When an object has been inserted into an HTML page, you can access its properties, events, and methods by using a format that is the same as that of Microsoft Visual Basic for Applications. Listing 4-1 shows an example of an ActiveX control in HTML, and Figure 4-1 shows a sample of the output. This example uses the Visual Basic Gauge control and an intrinsic Button control that increments the gauge. Notice the connection between the OnClick event of the button and the event procedure written in Microsoft Visual Basic, Scripting Edition. Initially, events such as OnClick will be confusing to Visual Basic developers because the same event in Visual Basic for Applications is called Click. The difference is due to the fact that OnClick is part of the HTML language, not the Visual Basic for Applications language. HTML has always supported some intrinsic controls, and these are supported by the Internet Explorer for backward compatibility. You can get absolute adherence to Visual Basic for Applications standards simply by downloading a Button object instead of using an intrinsic Button control. Once you learn the intrinsic controls, however, you will find them fairly simple to use. Listing 4-1 and all other full program listings are available on this book's companion CD, in the samples folder.
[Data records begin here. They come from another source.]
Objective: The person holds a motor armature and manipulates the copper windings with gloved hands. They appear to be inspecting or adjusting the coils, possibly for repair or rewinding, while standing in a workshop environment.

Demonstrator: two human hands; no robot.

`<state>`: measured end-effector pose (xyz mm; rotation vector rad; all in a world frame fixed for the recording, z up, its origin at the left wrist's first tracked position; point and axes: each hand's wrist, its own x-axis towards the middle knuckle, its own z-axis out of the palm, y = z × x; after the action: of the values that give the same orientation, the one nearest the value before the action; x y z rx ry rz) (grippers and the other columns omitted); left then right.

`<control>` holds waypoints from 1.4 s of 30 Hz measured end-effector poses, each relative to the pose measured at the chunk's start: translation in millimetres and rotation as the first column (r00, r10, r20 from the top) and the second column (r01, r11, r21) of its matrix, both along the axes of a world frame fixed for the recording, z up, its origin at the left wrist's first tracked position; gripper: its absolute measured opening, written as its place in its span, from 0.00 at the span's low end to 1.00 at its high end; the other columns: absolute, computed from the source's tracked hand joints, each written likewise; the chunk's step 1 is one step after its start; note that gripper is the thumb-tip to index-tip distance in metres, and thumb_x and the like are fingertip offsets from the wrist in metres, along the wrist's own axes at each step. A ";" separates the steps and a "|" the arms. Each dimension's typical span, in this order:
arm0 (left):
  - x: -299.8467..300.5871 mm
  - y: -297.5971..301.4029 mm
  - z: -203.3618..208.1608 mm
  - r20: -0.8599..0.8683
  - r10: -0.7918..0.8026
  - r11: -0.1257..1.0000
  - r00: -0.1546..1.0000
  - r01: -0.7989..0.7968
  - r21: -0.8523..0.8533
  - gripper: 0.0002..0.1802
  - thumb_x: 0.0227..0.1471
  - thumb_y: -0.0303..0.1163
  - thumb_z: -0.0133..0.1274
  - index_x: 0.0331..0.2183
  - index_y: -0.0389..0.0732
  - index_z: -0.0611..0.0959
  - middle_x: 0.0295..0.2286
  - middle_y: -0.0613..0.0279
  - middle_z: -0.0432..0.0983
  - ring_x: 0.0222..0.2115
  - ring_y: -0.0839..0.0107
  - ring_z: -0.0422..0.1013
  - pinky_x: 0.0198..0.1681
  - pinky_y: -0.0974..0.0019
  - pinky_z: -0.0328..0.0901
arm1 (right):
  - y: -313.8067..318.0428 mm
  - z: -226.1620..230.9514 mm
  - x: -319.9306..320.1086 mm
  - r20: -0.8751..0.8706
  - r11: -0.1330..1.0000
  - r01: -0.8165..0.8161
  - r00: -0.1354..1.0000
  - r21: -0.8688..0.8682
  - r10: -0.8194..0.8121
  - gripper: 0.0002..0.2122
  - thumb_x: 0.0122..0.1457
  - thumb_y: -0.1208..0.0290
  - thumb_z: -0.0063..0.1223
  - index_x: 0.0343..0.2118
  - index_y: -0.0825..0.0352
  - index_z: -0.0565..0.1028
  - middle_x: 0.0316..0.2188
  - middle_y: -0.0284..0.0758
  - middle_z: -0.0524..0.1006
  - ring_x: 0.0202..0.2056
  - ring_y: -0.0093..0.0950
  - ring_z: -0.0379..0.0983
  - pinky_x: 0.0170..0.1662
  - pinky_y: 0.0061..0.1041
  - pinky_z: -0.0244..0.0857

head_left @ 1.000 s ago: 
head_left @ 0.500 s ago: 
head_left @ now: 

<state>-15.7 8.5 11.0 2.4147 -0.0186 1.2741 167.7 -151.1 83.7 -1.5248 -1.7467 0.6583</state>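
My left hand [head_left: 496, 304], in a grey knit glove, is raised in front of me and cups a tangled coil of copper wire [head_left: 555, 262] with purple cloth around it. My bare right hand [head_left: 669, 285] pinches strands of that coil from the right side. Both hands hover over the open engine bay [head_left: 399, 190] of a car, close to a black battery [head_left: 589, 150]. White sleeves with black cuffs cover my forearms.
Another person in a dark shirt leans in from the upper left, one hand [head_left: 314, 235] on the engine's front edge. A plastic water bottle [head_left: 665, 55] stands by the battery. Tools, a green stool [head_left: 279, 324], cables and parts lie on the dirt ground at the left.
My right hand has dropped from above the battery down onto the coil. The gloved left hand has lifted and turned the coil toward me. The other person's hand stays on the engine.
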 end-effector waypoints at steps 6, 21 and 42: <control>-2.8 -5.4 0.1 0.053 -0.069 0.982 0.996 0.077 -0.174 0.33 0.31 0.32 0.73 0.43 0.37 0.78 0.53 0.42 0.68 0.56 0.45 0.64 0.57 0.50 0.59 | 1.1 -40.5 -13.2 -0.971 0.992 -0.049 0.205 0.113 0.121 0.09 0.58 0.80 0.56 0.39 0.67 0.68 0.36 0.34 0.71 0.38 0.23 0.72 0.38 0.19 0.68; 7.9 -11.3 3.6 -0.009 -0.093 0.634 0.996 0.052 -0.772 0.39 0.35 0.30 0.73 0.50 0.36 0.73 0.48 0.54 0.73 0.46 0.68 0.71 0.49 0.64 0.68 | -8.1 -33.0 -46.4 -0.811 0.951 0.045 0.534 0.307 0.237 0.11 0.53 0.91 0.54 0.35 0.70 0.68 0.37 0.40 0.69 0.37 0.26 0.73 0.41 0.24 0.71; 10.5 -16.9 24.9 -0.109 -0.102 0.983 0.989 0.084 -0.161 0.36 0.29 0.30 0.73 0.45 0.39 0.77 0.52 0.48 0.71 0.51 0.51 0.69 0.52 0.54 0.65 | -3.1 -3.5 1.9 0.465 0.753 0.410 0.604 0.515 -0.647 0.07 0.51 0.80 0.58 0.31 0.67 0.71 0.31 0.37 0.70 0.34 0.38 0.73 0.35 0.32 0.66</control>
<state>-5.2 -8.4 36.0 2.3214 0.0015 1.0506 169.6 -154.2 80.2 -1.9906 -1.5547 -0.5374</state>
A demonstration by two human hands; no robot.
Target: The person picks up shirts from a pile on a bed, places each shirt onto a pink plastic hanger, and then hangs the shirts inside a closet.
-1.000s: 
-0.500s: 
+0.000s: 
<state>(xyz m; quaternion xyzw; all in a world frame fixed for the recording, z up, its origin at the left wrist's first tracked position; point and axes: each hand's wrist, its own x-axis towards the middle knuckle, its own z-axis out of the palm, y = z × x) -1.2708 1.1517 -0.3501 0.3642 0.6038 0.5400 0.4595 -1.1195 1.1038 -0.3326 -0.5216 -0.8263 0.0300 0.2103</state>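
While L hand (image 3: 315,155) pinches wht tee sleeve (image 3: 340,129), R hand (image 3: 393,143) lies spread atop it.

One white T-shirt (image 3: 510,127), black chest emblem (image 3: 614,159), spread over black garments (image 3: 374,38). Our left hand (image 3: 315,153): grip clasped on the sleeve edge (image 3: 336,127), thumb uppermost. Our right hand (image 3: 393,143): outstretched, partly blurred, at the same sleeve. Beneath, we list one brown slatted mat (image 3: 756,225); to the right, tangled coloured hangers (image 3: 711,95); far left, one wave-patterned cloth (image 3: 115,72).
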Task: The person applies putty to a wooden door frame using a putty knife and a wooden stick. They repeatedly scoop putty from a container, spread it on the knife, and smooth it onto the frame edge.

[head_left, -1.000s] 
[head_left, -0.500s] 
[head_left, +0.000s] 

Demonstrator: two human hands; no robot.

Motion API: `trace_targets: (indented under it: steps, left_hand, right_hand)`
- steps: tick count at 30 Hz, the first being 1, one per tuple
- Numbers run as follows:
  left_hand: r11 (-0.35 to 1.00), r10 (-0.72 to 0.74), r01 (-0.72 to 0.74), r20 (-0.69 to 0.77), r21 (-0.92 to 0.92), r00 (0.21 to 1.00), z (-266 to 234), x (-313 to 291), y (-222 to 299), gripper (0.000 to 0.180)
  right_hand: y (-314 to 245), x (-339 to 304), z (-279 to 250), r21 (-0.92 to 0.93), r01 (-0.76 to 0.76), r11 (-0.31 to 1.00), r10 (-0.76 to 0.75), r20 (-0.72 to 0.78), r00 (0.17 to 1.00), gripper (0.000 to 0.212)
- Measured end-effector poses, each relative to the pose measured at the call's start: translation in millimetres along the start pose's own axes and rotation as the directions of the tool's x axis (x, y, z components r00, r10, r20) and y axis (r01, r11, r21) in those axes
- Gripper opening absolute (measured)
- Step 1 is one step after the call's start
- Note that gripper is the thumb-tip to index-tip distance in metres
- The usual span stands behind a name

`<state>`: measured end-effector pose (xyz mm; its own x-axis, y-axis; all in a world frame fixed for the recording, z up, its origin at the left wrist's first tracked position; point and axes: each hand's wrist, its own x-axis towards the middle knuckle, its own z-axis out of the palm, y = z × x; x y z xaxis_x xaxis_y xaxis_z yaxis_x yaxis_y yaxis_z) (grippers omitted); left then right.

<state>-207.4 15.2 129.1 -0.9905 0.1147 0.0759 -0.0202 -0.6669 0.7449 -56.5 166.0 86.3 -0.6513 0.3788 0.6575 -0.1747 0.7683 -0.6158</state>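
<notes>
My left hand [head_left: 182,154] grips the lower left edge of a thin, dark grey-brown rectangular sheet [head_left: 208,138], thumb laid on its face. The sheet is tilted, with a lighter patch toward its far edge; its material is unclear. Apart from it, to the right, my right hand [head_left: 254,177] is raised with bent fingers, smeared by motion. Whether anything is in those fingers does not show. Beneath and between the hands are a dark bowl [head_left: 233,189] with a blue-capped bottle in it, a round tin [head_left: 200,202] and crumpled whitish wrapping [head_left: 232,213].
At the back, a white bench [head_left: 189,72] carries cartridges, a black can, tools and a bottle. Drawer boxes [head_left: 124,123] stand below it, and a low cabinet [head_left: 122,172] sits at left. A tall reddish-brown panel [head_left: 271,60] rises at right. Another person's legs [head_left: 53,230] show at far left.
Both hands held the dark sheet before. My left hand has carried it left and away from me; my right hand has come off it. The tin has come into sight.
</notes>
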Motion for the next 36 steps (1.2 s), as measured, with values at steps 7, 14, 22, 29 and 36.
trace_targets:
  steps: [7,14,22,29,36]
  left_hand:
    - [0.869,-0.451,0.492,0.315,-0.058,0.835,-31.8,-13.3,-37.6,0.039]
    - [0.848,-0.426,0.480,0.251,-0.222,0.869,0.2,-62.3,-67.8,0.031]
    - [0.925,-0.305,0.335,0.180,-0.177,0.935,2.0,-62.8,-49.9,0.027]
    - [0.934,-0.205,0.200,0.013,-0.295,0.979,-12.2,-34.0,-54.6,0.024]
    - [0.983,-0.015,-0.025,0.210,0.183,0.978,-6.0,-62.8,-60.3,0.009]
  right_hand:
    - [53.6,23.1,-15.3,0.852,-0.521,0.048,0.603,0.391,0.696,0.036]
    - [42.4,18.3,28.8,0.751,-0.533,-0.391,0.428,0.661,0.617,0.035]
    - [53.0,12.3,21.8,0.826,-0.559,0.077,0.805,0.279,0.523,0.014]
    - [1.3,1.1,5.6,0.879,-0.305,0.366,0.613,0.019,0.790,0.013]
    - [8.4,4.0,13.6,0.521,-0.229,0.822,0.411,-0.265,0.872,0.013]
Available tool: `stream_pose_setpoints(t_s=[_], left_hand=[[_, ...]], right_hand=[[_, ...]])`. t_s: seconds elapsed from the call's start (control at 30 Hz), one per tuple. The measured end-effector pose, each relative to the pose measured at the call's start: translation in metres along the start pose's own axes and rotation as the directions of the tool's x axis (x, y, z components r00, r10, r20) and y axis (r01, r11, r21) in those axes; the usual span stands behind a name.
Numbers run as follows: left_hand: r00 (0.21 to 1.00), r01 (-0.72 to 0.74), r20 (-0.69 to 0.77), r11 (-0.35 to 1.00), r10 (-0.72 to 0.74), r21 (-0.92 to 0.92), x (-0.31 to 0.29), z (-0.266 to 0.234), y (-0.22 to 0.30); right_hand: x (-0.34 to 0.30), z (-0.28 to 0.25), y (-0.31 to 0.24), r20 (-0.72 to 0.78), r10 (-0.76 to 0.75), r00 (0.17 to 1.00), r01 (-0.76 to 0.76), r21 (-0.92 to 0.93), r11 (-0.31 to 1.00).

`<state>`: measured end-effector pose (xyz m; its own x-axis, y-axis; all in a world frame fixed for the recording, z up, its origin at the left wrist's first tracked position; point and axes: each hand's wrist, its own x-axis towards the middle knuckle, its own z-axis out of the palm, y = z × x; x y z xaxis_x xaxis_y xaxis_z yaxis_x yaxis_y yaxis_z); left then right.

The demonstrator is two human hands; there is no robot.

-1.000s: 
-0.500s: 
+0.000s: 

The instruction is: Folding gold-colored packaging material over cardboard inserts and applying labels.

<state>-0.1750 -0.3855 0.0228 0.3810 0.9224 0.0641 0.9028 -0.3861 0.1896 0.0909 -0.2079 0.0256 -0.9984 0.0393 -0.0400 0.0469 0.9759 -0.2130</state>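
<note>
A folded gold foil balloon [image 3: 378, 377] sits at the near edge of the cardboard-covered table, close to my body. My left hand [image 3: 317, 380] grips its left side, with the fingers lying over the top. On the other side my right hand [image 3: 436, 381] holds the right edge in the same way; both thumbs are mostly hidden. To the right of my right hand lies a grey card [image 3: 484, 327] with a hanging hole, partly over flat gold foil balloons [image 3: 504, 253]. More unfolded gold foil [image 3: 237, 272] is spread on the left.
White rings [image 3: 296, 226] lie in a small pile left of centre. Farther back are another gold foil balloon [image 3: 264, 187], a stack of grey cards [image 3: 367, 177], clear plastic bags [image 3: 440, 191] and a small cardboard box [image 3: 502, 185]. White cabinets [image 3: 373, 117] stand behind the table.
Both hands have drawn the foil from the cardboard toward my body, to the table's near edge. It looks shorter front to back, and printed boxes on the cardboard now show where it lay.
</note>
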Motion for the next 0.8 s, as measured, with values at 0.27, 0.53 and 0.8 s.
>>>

Also, note that if you want to run the Gauge control example, the Gauge control must be registered on your computer.

<HTML>
<HEAD>
<TITLE>Gauge Control</TITLE>

<!--
This demo shows how to use an ActiveX control.
It uses the Gauge control from Visual Basic 4.0
and increments it with a standard HTML button.
-->

<SCRIPT LANGUAGE="VBScript">
<!--
    `Notice that VBScript does not
    `support data types.  All variables
    `are variants.

    Dim intValue

    `This routine is called when the
    `button is clicked.  Note that
    `an intrinsic button is being used.
    `This means that only the Gauge control
    `is downloaded. The button is always
    `available.

    Sub cmdChange_Click
        `Increment variable
        intValue=intValue + 1
        `Check bounds
        If intValue>9 then
            intValue=0
        End If
        `Set gauge property
        Gauge1.Value=intValue
    End Sub 

Listing 4-1.

An ActiveX Gauge control in VBScript.

-->
</SCRIPT>

</HEAD>
<BODY>
<CENTER>

<!--
This is the key to the example.  The OBJECT
tag is a new tag used to download ActiveX
components.  Once the ActiveX component is available,
you can set its properties by using the PARAM tag.
-->

<OBJECT
    CLASSID="clsid:7A080CC5-26E2-101B-AEBD-04021C009402"
    ID="Gauge1"
    HEIGHT=100
    WIDTH=100
    >
    <PARAM NAME="Style" VALUE=3>
    <PARAM NAME="NeedleWidth" VALUE=5>
    <PARAM NAME="Min" VALUE=0>
    <PARAM NAME="Max" VALUE=10>
    <PARAM NAME="Value" VALUE=0>
</OBJECT>

<P>

<!--
Set up an intrinsic HTML button
-->
<INPUT TYPE="BUTTON" NAME="cmdChange" VALUE="Change Gauge"
OnClick="cmdChange_Click">

</CENTER>
</BODY>
</HTML> 

Figure 4-1.

An example of a Gauge control used in HTML code.